Sobre Frankenstein

El terror que inspira el monstruo creado por el doctor Frankenstein es que, en efecto, está hecho con trozos de otros cuerpos. Y resulta monstruoso imaginar a alguien avanzando, aprehendiendo objetos, o pensando, y movilizando con ello, a cada instante, fragmentos de personas muertas. Y lo es. Pero, sorprendentemente, eso es lo habitual. Un cuerpo, el tuyo, el mío, no son más que trozos incomprensibles de cadáveres. Esos cadáveres somos nosotros, nuestras edades anteriores. Manos, piernas, son trozos que fuiste. Servían de otro modo, y fueron recorridos por otra sangre, más dulce o amarga o seca.
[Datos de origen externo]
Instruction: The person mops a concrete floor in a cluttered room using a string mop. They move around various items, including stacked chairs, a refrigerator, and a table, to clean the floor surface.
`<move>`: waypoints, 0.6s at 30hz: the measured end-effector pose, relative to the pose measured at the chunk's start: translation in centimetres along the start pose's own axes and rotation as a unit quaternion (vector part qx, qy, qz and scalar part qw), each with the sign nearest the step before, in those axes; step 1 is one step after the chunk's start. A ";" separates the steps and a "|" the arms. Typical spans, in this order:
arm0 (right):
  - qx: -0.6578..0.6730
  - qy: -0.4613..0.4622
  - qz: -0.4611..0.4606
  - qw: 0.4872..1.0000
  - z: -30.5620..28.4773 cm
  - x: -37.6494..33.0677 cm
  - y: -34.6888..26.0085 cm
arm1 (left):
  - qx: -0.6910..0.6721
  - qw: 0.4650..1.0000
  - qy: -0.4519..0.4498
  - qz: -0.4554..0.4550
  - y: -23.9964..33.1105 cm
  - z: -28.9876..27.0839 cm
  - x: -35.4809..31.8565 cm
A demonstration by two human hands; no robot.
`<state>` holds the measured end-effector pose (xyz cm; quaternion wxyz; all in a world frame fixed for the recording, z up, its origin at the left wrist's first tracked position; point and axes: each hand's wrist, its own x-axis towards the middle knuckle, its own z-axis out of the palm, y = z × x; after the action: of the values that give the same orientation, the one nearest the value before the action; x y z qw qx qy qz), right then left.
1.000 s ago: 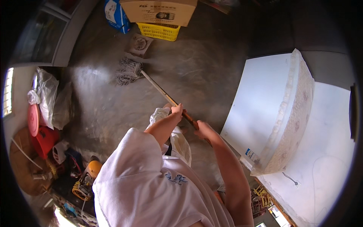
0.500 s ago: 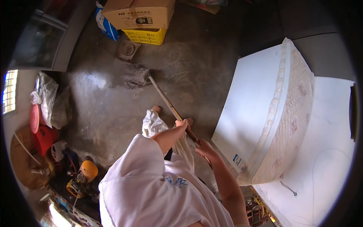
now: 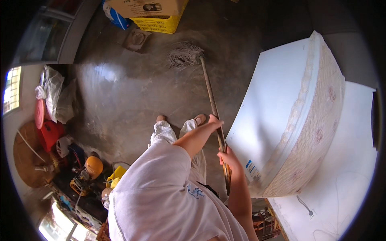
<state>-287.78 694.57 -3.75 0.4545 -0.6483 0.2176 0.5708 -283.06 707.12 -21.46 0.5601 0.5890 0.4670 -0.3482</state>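
Beside the upright mattress (image 3: 289, 116), both hands grip the mop (image 3: 209, 92).

Open wet concrete floor (image 3: 132, 92) ahead and left of mop (image 3: 185, 55). Blocked right by white mattress (image 3: 289, 116), just beside right hand (image 3: 227, 156). Yellow crate (image 3: 159, 23) and cardboard box (image 3: 144, 6) beyond; clutter along left wall.
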 end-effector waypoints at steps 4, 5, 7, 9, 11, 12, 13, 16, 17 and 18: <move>-0.059 0.015 0.057 0.997 1.6 -4.2 0.2 | 0.009 0.997 -0.052 -0.061 -1.6 0.5 -4.4; -0.086 0.017 0.089 0.992 1.9 -5.0 -0.2 | -0.006 0.996 -0.049 -0.073 -2.2 0.5 -4.9; -0.136 -0.017 0.115 0.984 2.4 -5.5 -0.9 | -0.033 0.994 -0.045 -0.096 -3.2 -0.3 -5.4; -0.185 -0.031 0.139 0.972 3.7 -5.8 -2.2 | -0.092 0.989 -0.050 -0.106 -3.5 -2.5 -6.1; -0.276 -0.044 0.158 0.947 6.2 -5.1 -4.2 | -0.136 0.984 -0.048 -0.101 -3.9 -5.6 -6.4; -0.322 -0.049 0.168 0.931 7.5 -4.8 -4.9 | -0.152 0.983 -0.046 -0.092 -4.4 -7.1 -6.3; -0.314 -0.058 0.157 0.935 9.0 -4.3 -5.4 | -0.169 0.981 -0.043 -0.085 -4.9 -8.9 -6.3; -0.282 -0.088 0.164 0.941 14.5 -4.2 -8.7 | -0.185 0.980 -0.006 -0.072 -5.4 -14.7 -6.7; -0.292 -0.085 0.176 0.936 17.2 -4.7 -10.4 | -0.202 0.977 0.005 -0.073 -5.6 -16.8 -6.7; -0.307 -0.089 0.176 0.931 19.0 -4.1 -11.3 | -0.220 0.973 0.016 -0.073 -5.9 -18.9 -6.8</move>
<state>-290.12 715.03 5.20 0.1434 -0.6540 0.1006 0.7359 -292.93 724.33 -14.61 0.6414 0.4208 0.5830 -0.2676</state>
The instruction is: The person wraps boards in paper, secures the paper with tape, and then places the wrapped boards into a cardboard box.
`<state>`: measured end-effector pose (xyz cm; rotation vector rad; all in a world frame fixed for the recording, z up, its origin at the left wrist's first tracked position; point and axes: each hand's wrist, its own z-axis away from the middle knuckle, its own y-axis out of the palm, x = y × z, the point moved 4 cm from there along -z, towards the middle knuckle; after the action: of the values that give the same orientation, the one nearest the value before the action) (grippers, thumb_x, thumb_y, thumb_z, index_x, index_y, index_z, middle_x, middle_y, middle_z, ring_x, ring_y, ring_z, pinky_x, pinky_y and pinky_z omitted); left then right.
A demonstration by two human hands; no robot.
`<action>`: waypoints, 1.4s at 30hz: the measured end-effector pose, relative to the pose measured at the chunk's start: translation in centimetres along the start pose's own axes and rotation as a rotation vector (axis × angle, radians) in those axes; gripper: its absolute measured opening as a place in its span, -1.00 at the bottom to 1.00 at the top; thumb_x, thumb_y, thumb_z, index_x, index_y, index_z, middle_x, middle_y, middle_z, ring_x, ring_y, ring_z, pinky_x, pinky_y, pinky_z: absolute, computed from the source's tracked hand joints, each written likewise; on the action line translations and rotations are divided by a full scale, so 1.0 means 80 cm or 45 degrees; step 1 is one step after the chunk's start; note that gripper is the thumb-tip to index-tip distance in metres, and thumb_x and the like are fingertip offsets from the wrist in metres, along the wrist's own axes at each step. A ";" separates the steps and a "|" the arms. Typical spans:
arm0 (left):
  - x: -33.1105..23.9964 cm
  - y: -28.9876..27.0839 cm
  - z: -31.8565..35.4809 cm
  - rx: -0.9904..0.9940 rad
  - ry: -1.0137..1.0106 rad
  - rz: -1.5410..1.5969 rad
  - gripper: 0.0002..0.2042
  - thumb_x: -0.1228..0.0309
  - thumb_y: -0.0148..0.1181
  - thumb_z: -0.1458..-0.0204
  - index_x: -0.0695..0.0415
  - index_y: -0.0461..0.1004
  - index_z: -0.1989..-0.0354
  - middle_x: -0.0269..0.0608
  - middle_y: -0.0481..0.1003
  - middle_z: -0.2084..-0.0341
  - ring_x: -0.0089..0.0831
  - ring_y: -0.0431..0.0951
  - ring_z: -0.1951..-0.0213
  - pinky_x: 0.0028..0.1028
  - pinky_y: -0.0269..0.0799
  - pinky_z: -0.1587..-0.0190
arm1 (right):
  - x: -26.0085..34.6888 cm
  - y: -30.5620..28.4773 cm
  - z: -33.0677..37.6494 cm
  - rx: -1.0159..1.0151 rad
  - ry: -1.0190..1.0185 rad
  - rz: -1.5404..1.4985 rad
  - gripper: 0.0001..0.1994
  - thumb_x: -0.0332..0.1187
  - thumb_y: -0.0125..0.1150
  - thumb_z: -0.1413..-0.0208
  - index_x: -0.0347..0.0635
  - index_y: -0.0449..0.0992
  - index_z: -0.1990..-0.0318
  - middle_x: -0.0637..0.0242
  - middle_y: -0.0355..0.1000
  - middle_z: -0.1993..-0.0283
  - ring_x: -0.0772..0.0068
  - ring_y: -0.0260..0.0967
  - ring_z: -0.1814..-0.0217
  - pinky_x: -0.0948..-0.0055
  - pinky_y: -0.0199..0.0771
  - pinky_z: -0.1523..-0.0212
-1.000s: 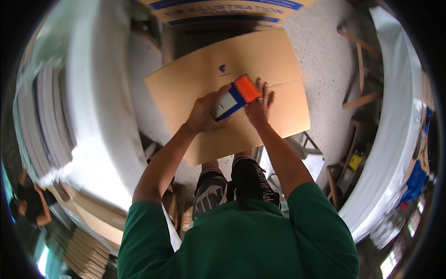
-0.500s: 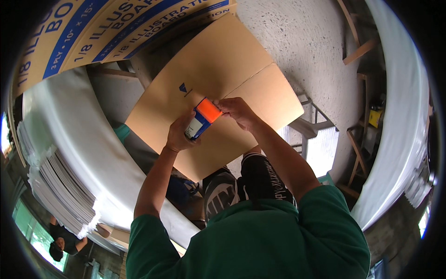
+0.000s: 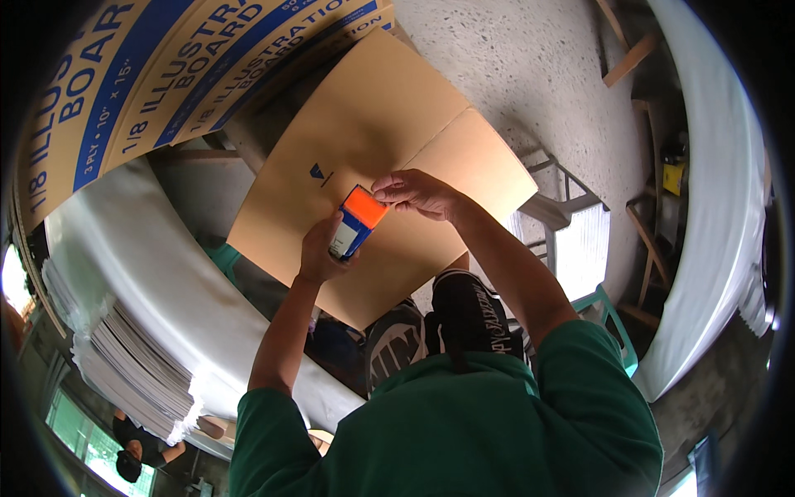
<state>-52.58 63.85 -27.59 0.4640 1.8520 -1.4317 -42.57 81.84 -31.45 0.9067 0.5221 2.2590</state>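
My left hand [image 3: 320,253] is wrapped round a small blue box [image 3: 354,227] with a bright orange top part and a pale label on one side. At the box's upper right corner is my right hand [image 3: 421,194], its thumb and forefinger pinched together. What those fingertips hold, if anything, is too small to make out. Beneath both hands lies a flat brown cardboard carton [image 3: 373,108], with a dark blue printed mark to the left of the box and a seam across its right part.
Printed cardboard cartons [image 3: 141,91] stand at the far left. A long pale wrapped roll [image 3: 132,224] and a stack of sheets [image 3: 137,356] lie left. To the right are a grey stool [image 3: 571,215], a green stool [image 3: 621,331] and wooden frames [image 3: 633,62]. Another person [image 3: 141,443] is at lower left.
The view has shifted slightly. My right fingers have moved from the box's right edge to its upper corner, with the hand flatter. The left hand still holds the box.
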 end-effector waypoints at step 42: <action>0.000 0.009 0.006 0.214 0.030 -0.146 -0.18 0.44 0.27 0.45 0.16 0.08 -0.16 -0.05 0.35 0.46 -0.10 0.39 0.46 -0.27 0.37 0.41 | -0.054 0.005 0.001 -0.755 -0.471 -0.469 -0.90 -0.49 0.19 0.06 -0.35 0.52 0.38 0.30 0.48 0.44 0.59 0.35 0.44 0.62 0.32 0.41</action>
<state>-51.91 63.63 -28.11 0.4646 1.8098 -1.6746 -40.27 78.57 -33.21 0.8052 -0.1413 1.7054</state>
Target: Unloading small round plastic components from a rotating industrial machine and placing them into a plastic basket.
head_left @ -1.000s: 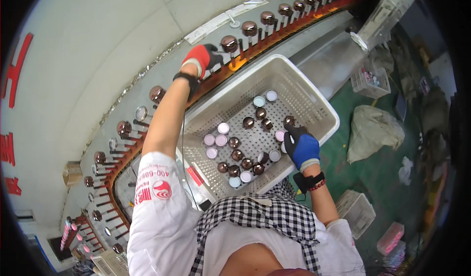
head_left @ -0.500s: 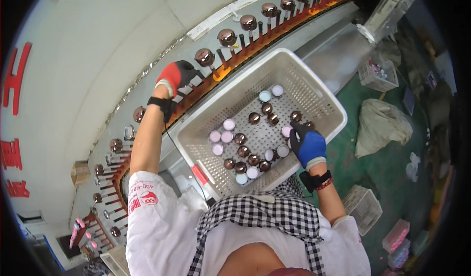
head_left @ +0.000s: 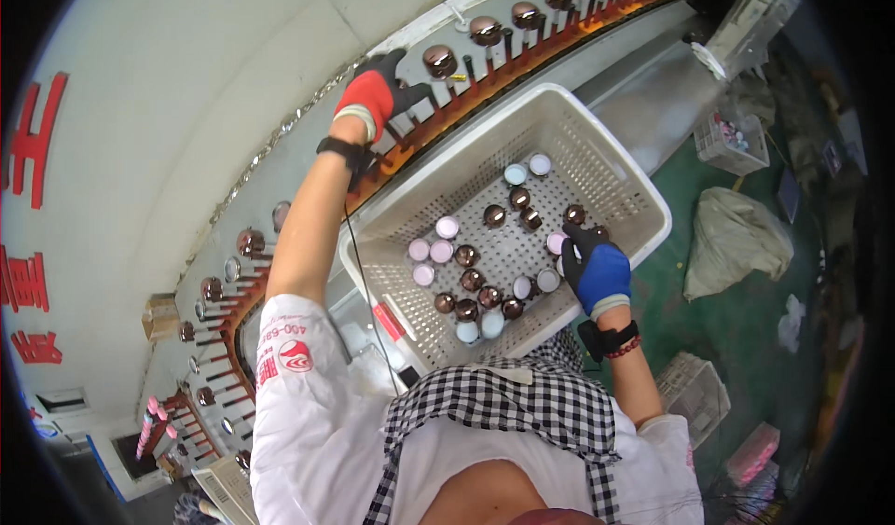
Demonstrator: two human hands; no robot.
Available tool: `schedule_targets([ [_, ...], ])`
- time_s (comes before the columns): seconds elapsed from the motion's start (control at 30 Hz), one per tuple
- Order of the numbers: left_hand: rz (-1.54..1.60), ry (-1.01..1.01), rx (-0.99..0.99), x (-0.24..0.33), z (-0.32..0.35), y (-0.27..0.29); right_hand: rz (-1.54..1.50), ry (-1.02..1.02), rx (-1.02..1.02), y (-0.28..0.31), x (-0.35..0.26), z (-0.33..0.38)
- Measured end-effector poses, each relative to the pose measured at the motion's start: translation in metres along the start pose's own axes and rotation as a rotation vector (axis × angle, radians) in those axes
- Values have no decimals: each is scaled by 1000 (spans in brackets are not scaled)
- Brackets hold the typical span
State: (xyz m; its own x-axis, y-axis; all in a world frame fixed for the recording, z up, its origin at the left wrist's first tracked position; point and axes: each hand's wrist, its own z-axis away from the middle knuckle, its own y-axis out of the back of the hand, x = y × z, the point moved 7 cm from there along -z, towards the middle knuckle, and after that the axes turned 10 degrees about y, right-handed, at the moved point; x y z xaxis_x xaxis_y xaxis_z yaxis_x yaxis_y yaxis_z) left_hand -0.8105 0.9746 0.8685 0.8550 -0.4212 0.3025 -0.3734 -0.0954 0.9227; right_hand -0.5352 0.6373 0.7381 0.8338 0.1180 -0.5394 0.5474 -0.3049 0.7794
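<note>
My left hand [head_left: 380,93], in a red glove with black fingers, reaches over the curved line of upright spindles. Its fingers are spread at a spindle, beside a round, glossy copper-brown cap [head_left: 439,61]. Whether a cap sits beneath the fingers is hidden. My right hand [head_left: 598,269], in a blue glove with black fingers, is low inside the pale perforated basket [head_left: 611,166]. Its fingers reach out open among the caps there, by a pink-faced cap [head_left: 557,242] and a brown cap [head_left: 575,214]. The palm hides what lies below it.
Several loose caps, some brown side up and some pale face up, lie on the basket floor. The spindle line curves behind and left of it. On the green floor to the right are a grey sack [head_left: 736,245], a small crate [head_left: 732,143] and another crate [head_left: 692,394].
My left hand has moved up and right along the spindles, over the spot where a brown cap stood. My right hand stays in nearly the same place in the basket.
</note>
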Motion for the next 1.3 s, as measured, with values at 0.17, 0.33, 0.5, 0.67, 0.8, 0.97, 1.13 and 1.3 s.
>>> schedule_targets([
  [0.17, -27, 227, -191, -33, 20, -27, -16, 25, 43, 7, -3, 3],
  [0.33, 22, -265, -429, 88, 146, -38, 0, 22, 21, 10, 0, 6],
  [0.5, 153, -343, -160, 124, 92, 3, -6, 40, 34, 13, -5, 4],
  [0.67, -108, -245, 181, 55, -37, -4, -18, 49, 68, 11, -12, -2],
  [0.8, -29, 291, -270, -3, -45, -45, -27, 28, 23, 3, -7, -5],
  [0.97, 15, -97, 72, 34, 39, -21, 27, -7, 0, 15, -4, -2],
  [1.13, 22, 195, -121, -20, 23, 8, 20, 17, -5, 16, -11, -4],
  [1.3, -4, 266, -104, -46, 39, 16, -8, 32, 51, 19, -13, -2],
])
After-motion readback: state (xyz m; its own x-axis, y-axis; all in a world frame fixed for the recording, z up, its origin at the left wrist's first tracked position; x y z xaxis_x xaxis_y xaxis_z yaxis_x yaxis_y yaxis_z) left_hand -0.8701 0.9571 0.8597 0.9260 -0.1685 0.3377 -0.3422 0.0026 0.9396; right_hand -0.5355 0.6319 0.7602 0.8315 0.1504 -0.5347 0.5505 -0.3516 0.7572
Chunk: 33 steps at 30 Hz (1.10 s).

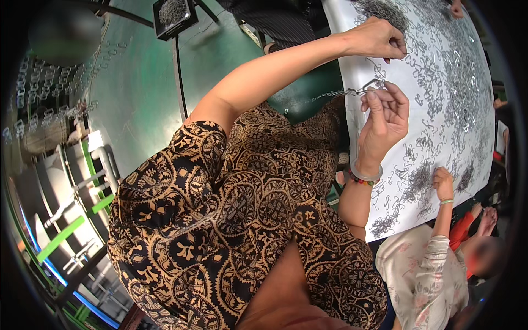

Los ojos, no lo puedes recordar, miran diferente que cuando tenías otros ojos, también vivos, que murieron, y dieron paso a otros ojos. Y a otros. Y a otros. Todos ellos olvidaron lo que vieron. O hubieran muerto más cosas de nosotros. Tal vez, nosotros mismos. En ocasiones, un antebrazo no duele porque ya no es tuyo. Es de una persona, con la que te mezclaste, y que desapareció para siempre. En el desorden de la huida, cuando todo se va en la resaca de la ola, intercambiasteis ese antebrazo. O un hombro. O un músculo. Tus labios no son los de siempre, ni hacen lo de siempre, ni dicen el mismo sí o el mismo no, pues no los has tenido siempre. El terror al monstruo de Frankenstein es que, también, como nosotros, no puede decir ‘nunca’ o ‘siempre’, pues posee partes que nunca, y partes que siempre. La identidad es lo que queda. Y queda poco. Tal vez una uña, un cabello. Has sido. Varias veces. Tal vez, ya has sido casi todas las veces. Lo monstruoso, el miedo, lo terrorífico, es que debes comportarte como si siempre fueras el mismo, en una ciudad, un mundo, un país eterno, con todos sus himnos, que nunca es el mismo, que tampoco nunca fue, que son millones de cadáveres que fueron.